Out of the listing below, copy every line that carries the string "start".
____________
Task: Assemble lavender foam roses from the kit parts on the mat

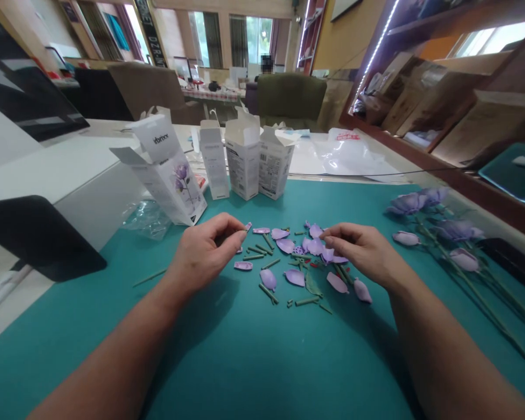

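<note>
- In the head view, the person's left hand (207,248) has thumb and forefinger pinched together on a small lilac piece (249,226), above the near-left side of the scattered parts.
- The right hand (363,251) reaches in from the right, thumb and forefinger close together at the lilac petals (315,247); I can't tell whether they grip one. The two hands are well apart.
- Between and below them, loose on the green mat (266,356), lie more petals, short green stem pieces (307,301) and a green leaf (313,284).
- Near the right hand there's a pale pink petal (336,283), with a lilac bud (362,290) just to its right.
- Over on the right, purple flowers (406,203) on long green stems lie across the mat, a dark object (514,259) beyond them.
- On the far left, an open white box (175,184) with a flower printed on it leans beside a crumpled clear bag (146,219).
- To its right stand a narrow box (214,163) and two wider boxes (244,160) (275,166), tops open.
- Farther right, clear plastic wrap (354,153) with red print lies on the white table (308,166); a green chair (293,96) stands behind.
</note>
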### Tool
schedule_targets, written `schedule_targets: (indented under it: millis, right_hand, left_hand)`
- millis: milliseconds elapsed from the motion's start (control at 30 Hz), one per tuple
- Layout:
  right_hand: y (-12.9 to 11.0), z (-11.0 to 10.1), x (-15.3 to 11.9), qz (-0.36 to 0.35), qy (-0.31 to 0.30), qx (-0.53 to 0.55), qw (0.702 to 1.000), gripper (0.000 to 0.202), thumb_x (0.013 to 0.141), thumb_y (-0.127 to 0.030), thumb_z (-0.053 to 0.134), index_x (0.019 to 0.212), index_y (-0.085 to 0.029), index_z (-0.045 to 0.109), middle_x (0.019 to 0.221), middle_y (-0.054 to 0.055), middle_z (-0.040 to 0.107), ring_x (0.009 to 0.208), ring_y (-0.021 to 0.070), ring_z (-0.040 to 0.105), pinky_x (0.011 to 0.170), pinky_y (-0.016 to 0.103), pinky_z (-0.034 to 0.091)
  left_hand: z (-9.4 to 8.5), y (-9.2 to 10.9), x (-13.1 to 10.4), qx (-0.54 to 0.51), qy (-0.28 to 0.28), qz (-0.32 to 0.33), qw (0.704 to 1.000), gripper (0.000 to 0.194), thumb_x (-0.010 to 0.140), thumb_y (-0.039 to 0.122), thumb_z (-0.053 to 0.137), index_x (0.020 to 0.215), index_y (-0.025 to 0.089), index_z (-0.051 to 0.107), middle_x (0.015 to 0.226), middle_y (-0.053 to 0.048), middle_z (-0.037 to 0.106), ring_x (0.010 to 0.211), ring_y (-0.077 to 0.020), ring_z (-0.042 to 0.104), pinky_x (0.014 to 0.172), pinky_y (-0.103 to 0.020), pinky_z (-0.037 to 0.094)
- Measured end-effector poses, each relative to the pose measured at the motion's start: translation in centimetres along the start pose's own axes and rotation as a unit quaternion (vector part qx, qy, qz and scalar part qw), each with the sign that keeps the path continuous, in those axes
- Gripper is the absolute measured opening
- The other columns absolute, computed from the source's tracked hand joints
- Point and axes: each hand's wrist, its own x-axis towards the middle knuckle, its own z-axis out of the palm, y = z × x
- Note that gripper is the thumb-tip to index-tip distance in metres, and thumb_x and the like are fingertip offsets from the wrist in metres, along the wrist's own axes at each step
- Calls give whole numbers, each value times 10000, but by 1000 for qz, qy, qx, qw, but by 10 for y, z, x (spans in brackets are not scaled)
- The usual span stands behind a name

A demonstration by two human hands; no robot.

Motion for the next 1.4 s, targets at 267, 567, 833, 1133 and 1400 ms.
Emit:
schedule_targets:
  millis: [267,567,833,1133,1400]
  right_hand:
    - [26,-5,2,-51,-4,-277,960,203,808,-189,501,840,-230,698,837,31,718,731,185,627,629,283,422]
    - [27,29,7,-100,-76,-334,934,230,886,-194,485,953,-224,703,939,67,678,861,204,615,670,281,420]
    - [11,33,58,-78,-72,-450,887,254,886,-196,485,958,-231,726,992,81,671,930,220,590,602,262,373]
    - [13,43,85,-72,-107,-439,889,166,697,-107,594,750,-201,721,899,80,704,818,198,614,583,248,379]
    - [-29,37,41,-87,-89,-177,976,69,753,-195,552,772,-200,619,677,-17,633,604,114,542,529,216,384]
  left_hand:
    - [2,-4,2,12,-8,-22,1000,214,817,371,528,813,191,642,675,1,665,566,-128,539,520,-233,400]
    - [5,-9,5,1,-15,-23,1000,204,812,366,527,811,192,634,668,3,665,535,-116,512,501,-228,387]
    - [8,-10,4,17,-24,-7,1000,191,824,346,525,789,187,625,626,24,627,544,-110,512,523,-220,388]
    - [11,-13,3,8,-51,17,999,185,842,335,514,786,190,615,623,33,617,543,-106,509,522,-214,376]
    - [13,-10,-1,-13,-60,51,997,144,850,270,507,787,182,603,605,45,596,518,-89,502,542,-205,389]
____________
> _Expected answer_
- millis: milliseconds elapsed from the motion's start (control at 30 Hz), one per tuple
- Measured end-effector poses, each relative to the pose measured at the motion's start: translation in centimetres along the start pose's own axes and rotation as a unit quaternion (vector part qx, qy, qz and scalar part qw), each with the sign that keeps the path continuous, in those axes

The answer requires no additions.